To do: Exactly the lines from the first line of the listing through the line containing "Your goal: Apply" should appear in the output, unchanged.

Information shown:
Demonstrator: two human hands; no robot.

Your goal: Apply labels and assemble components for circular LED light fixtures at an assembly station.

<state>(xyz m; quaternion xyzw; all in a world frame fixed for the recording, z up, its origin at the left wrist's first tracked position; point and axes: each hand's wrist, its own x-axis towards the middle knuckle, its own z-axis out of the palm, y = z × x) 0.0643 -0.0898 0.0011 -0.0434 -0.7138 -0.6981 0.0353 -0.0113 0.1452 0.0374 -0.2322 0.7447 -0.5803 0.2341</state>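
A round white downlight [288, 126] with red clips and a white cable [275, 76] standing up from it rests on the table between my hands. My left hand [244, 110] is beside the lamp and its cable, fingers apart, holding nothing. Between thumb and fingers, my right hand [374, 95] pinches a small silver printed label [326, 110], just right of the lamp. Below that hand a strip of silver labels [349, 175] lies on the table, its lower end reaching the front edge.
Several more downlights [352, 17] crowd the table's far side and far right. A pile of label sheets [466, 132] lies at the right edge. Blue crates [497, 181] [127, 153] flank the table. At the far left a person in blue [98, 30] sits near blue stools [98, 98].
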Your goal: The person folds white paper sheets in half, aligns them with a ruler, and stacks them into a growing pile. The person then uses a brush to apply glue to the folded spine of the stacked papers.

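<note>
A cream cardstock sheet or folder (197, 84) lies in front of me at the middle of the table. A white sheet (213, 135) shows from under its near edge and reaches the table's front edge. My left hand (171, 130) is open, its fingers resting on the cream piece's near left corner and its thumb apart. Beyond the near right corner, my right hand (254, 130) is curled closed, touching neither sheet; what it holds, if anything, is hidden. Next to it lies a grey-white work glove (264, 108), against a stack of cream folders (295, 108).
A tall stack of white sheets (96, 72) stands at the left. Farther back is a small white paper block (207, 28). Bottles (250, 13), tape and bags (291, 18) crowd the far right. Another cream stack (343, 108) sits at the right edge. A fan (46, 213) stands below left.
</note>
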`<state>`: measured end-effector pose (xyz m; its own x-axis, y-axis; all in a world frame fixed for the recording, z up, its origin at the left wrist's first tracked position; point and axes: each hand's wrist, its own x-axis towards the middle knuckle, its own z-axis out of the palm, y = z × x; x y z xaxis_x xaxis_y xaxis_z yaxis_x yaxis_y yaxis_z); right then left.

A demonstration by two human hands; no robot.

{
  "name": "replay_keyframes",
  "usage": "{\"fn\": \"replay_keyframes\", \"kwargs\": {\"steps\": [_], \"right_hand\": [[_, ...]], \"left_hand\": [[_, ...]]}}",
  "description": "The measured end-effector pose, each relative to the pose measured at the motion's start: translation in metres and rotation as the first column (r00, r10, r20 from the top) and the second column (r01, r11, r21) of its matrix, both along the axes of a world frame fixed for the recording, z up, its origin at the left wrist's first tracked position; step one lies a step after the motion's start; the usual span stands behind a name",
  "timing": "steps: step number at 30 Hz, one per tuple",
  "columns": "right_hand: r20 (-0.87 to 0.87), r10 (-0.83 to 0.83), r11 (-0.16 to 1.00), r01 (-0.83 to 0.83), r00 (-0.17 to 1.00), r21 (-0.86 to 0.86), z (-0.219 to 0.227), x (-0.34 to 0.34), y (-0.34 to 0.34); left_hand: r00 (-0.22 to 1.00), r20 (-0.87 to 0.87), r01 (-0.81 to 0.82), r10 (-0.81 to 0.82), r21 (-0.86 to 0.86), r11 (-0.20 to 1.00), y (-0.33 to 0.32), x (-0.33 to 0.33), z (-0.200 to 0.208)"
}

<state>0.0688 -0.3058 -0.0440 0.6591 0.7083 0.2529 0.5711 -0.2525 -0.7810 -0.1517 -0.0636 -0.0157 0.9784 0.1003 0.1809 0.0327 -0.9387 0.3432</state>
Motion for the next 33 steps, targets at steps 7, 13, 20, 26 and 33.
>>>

Result of the exercise:
Demonstrator: two human hands; no robot.

Your goal: Apply labels and assemble components for circular LED light fixtures at an assembly station.

The complete output has now been given.